Along with a tour of the capitol building, I also wanted to visit St. Patrick’s, the State Museum, and the State Library. Unfortunately, I have now learned never to trust anything the internet claims about opening hours in the capital of the Commonwealth, because when I went to the library on Saturday morning, I couldn’t get in. But St. Patrick’s was beautiful, and the museum was well worth the price of admission (which was $6 with my AAA discount).

The lady at the desk told me to start at the top of the museum where the animals and dinosaurs are because they’re everyone’s favorites, and I smiled politely but thought, “That sounds kind of boring.” Instead, I turned absolutely 6 years old when I walked into the room, which was quiet, empty, and alive. I was sure everything I saw was going to follow me around and attack the moment I turned my back.

Augh! The dinosaur is going to get me! It's aliiiiive!

Augh! The dinosaur is going to get me! It’s aliiiiive!

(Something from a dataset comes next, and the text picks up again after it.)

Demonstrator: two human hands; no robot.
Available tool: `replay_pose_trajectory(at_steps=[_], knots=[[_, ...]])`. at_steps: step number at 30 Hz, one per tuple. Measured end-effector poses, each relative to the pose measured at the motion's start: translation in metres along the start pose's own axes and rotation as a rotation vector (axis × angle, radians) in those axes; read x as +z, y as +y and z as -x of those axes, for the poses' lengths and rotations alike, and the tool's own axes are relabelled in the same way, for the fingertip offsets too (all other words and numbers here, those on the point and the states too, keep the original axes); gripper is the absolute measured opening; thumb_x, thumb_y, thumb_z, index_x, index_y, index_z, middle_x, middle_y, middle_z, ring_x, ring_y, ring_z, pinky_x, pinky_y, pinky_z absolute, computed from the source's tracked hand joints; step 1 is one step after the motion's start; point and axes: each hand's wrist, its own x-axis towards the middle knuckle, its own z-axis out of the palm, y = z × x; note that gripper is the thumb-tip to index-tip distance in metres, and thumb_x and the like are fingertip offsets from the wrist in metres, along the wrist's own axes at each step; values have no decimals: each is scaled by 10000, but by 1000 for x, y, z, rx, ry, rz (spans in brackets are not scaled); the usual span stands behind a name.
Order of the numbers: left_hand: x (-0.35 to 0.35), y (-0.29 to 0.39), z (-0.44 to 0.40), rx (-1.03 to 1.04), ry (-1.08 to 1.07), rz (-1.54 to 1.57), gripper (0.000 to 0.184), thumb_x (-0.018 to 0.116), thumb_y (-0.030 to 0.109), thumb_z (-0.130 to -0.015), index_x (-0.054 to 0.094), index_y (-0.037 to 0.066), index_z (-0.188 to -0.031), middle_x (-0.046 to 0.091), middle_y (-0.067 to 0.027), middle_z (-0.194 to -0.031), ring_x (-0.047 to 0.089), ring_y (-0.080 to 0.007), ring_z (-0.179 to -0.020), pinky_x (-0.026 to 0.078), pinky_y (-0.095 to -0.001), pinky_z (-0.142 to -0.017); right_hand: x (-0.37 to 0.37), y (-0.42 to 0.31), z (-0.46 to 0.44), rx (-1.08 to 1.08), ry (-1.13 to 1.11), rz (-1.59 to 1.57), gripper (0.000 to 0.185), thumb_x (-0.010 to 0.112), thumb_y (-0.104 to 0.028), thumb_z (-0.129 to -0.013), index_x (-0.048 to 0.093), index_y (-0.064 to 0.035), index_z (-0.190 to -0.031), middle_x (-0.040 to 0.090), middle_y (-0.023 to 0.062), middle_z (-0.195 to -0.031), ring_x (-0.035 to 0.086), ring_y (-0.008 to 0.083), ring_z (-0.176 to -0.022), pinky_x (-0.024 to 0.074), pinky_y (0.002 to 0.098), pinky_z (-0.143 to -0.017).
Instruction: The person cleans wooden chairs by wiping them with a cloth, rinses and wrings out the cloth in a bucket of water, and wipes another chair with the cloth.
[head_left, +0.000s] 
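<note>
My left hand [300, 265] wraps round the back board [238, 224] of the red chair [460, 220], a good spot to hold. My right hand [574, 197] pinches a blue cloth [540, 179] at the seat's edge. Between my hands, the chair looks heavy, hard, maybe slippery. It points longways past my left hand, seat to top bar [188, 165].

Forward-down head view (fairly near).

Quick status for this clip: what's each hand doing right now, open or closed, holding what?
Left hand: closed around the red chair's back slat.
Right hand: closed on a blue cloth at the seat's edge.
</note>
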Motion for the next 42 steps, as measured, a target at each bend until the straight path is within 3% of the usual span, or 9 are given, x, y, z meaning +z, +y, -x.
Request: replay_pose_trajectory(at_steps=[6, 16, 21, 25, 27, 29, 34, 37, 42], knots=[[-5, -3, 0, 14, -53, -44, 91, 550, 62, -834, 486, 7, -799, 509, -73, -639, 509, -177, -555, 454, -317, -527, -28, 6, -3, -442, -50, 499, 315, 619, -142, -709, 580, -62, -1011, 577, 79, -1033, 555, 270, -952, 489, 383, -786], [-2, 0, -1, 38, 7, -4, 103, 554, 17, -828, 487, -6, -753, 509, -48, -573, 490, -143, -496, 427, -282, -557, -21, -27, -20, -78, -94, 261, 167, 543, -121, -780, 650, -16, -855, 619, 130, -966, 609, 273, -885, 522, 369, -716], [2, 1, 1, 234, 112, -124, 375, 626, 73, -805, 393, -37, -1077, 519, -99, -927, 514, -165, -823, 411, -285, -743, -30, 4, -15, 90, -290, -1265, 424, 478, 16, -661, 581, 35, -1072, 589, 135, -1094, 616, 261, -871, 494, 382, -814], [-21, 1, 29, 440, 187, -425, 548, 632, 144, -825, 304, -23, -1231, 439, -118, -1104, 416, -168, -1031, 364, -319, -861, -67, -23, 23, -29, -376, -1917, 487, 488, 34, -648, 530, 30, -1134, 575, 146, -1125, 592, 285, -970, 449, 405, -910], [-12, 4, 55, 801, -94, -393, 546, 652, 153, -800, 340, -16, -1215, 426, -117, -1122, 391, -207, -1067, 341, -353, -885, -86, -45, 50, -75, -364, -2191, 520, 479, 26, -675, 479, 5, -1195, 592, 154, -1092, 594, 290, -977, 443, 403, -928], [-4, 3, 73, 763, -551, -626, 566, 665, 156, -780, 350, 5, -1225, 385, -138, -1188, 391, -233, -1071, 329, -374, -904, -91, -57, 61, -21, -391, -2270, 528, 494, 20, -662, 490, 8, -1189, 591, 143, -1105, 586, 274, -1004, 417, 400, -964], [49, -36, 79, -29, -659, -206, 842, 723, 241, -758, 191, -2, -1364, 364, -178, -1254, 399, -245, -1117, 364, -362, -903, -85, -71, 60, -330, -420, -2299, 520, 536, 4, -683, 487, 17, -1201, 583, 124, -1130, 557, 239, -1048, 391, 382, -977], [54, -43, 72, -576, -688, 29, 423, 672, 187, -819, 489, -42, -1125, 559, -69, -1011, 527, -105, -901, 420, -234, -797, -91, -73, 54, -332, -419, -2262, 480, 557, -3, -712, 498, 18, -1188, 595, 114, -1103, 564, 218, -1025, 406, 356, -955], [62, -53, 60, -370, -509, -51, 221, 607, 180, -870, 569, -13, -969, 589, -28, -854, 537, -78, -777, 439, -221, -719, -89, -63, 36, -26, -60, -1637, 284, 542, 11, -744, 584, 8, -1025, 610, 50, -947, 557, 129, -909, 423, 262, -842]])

After reminding myself that dinosaurs are big but no longer alive (even this one, Becca), I continued into the diorama room. It was breathtaking. Being from Western PA huntin’ country, I don’t find taxidermy odd or upsetting the way my more urban friends do, but here, they were displayed in so lifelike a way that I wanted to enter the scene and be part of it. My heart stopped at sight of the up-close beauty of PA’s native wildlife, from mountain lions to bobcats to foxes to bison (yes, bison), as though they could all come back to life with but the addition of a single breath.

In a reflective mood, I left the top floor and took the motorstair down a level to the history of transportation.

“Motorstair”? Really, PA? We’re calling them “escalators” this century.

Earlier in the capitol, I had searched a hallway of transportation murals for evidence that the artist knew PA had ever had a canal system and was disappointed to find nothing. So imagine my surprise when I found a whole section of the museum devoted not only to the canal, but to the Allegheny Portage Railroad, too!

Allegheny Portage Railroad! Hooray!

Allegheny Portage Railroad! Hooray!

As you know, a canal is a waterway that allows boats to cross land, which was The Thing To Do in the 1800s westward expansion. But I live in the mountains, and we all know that boats can’t float uphill. Even the lock system canals are known for were no match for the inclines of the Alleghenies. So the enterprising Pennsylvanians built a series of pulley systems that hauled the canal boats up five planes and down five plans to cross the steep Alleghenies before continuing by water from Johnstown to Pittsburgh.

Pennsylvania canal system with one of the inclines of the Allegheny Portage Railroad in the background.

Pennsylvania canal system with one of the inclines of the Allegheny Portage Railroad in the background.

It was pretty fantastic feeling justified by the capital confirming my part of the state not only exists, but is important enough to the state’s history to feature in the museum.

All in all, I honestly expected to be disappointed in the museum, and I was pleasantly surprised. I left at 5:00 on a Friday and a traffic cop was directing traffic (how quaint?), among them a Plymouth upholstered in dollah-dollah bills fabric. Hats off to you, sir; that is pretty fab.


If You Go
  • Admissions fee is $7 for adults with discounts for AAA members.
  • Parking is same as for the capitol building. Pricey. But nice of the meters to text you when you’re almost out of time!